The interview with King, which aired a couple weeks after his initial arrest on sex abuse charges, became immediately infamous for Kelly's demeanor. The singer ranted, cried and shouted at King, who remained stoic even as he leapt up in anger: “Robert, we have to have a conversation,” she said. “I don’t want you just ranting at the camera.”

That interview was also the first time he directly addressed the allegations made in the Lifetime documentary.

Jurors have so far heard from two women who claimed Kelly began sexually degrading them when they were still teenagers. They said he used his stardom to lure them into an insular world where he watched their every move and doled out perverse punishments, spanking them and isolating them in hotel rooms if they broke a vow to never speak about him to anyone else.

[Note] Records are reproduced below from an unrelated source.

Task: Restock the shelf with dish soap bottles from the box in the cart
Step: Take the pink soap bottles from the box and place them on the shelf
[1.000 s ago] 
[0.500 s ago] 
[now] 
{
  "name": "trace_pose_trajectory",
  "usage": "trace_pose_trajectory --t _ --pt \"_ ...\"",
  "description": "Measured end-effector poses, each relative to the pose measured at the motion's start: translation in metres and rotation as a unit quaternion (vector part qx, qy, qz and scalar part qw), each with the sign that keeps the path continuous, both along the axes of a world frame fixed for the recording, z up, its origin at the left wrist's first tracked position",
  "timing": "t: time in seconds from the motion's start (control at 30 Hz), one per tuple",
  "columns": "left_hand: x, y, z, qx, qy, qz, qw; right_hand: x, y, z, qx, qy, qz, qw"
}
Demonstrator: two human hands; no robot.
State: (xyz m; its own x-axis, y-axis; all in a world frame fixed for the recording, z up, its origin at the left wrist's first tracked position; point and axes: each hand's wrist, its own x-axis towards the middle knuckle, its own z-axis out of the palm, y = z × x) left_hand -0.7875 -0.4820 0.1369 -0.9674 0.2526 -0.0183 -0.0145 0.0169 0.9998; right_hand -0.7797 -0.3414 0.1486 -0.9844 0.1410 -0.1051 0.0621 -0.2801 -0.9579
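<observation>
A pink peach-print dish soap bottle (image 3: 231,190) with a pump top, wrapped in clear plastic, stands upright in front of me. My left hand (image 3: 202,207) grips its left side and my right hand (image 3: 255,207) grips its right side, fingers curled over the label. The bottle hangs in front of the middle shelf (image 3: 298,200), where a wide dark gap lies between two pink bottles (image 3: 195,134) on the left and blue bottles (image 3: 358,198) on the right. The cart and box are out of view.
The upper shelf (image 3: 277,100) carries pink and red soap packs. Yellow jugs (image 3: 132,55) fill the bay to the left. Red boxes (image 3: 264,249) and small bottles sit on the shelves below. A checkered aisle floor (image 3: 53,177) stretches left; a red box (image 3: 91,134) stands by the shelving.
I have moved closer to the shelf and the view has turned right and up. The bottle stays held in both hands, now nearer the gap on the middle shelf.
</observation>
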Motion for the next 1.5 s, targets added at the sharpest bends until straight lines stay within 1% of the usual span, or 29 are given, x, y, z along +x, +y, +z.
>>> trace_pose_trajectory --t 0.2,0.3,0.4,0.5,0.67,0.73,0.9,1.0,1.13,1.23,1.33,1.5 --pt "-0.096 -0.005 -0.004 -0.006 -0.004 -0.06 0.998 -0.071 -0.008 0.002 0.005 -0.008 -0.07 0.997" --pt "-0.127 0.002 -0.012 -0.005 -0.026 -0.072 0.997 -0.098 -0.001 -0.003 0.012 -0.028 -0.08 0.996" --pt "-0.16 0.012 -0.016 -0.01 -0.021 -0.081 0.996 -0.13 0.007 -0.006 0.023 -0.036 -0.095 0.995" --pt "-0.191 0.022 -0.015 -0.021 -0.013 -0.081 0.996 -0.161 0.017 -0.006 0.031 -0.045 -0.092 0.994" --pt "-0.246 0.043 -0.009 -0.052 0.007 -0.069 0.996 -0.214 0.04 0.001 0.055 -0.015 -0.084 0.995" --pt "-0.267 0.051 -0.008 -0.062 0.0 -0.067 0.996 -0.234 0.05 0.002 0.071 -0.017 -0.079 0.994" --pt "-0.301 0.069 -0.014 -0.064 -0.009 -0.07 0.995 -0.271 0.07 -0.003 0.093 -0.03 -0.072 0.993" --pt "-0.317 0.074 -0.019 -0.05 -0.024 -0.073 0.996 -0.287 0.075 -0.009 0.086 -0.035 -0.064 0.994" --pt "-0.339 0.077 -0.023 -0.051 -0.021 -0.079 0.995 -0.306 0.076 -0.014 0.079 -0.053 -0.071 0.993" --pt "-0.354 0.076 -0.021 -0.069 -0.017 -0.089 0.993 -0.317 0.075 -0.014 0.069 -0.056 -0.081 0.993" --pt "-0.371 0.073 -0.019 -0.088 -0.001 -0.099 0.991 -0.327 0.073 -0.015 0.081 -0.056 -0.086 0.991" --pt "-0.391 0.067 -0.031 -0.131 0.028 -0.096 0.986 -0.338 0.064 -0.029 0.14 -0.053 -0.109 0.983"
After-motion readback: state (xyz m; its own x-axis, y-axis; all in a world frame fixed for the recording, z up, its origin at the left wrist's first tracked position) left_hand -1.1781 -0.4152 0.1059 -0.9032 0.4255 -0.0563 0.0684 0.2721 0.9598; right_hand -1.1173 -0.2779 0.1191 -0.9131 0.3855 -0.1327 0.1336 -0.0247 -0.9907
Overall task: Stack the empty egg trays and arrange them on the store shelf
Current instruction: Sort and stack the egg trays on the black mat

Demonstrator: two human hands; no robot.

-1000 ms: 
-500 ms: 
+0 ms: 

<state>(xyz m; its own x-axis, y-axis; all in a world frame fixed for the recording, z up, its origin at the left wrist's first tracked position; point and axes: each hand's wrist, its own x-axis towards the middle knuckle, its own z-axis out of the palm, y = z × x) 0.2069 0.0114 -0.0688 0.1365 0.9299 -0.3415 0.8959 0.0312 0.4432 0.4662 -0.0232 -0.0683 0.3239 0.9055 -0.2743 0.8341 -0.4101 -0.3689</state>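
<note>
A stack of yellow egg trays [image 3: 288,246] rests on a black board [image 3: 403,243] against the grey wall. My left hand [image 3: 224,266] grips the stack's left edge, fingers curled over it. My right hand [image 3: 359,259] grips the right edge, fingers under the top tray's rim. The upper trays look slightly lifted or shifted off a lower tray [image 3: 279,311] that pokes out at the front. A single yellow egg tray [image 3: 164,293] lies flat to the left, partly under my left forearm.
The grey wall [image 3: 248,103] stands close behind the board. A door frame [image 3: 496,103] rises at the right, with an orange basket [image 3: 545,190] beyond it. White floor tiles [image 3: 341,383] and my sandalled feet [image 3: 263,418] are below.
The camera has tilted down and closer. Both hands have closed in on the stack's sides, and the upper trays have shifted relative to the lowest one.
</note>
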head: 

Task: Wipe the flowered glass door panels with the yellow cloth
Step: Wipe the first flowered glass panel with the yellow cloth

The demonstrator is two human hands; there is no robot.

In her second day on the witness stand, the latest witness described an episode where Kelly ordered her to have sex with a man nicknamed “Nephew” as one of her punishments. She said Kelly was in the room watching the encounter.

Speaking of “Nephew,” Kelly told her he “had been grooming him since he was young, like me,” she said. Prosecutors have alleged that Kelly exploited at least two “John Does," along with several women expected to testify at his trial.

The witness originally began what turned out to be a five-year relationship with Kelly's assurances he would promote her own music career. Asked what steps he took to help during that time, she had a one-word answer: “None.”